— Your objective —
In the listing that follows, count each line where the word "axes" appears; write nothing but the count.

— Data provided —
=== Section Start ===
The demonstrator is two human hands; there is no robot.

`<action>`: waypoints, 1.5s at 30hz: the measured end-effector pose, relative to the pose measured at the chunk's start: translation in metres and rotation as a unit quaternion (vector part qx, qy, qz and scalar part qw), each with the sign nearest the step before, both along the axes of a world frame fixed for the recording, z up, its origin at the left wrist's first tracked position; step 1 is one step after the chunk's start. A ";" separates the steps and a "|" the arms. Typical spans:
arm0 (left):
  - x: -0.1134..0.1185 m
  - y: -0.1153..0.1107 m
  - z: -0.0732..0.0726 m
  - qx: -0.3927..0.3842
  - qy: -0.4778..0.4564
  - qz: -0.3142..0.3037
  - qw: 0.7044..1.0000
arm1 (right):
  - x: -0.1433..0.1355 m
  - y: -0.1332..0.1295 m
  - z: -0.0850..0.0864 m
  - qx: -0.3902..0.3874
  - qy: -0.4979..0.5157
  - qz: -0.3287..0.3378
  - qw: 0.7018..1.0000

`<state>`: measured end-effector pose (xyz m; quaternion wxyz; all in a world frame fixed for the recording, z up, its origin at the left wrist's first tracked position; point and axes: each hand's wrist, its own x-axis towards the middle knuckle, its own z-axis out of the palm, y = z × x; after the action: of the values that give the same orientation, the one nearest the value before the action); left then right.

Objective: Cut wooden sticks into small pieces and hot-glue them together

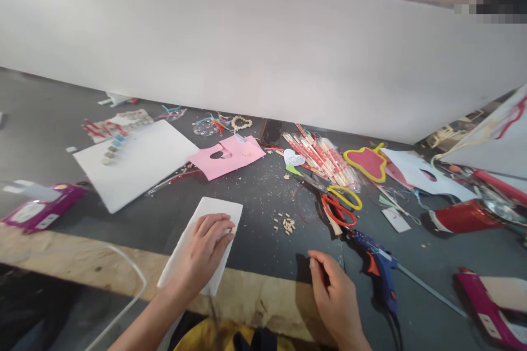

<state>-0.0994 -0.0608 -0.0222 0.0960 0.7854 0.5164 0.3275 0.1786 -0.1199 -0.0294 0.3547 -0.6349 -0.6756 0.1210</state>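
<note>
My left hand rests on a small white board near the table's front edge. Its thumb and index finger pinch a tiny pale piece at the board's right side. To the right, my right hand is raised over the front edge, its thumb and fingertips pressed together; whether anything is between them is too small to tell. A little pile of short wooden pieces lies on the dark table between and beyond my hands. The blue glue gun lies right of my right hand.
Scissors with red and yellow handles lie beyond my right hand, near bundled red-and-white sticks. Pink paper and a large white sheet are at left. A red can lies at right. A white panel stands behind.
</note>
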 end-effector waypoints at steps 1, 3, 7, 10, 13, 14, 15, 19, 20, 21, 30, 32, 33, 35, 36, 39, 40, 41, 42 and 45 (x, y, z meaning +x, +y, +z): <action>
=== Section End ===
— Task result —
2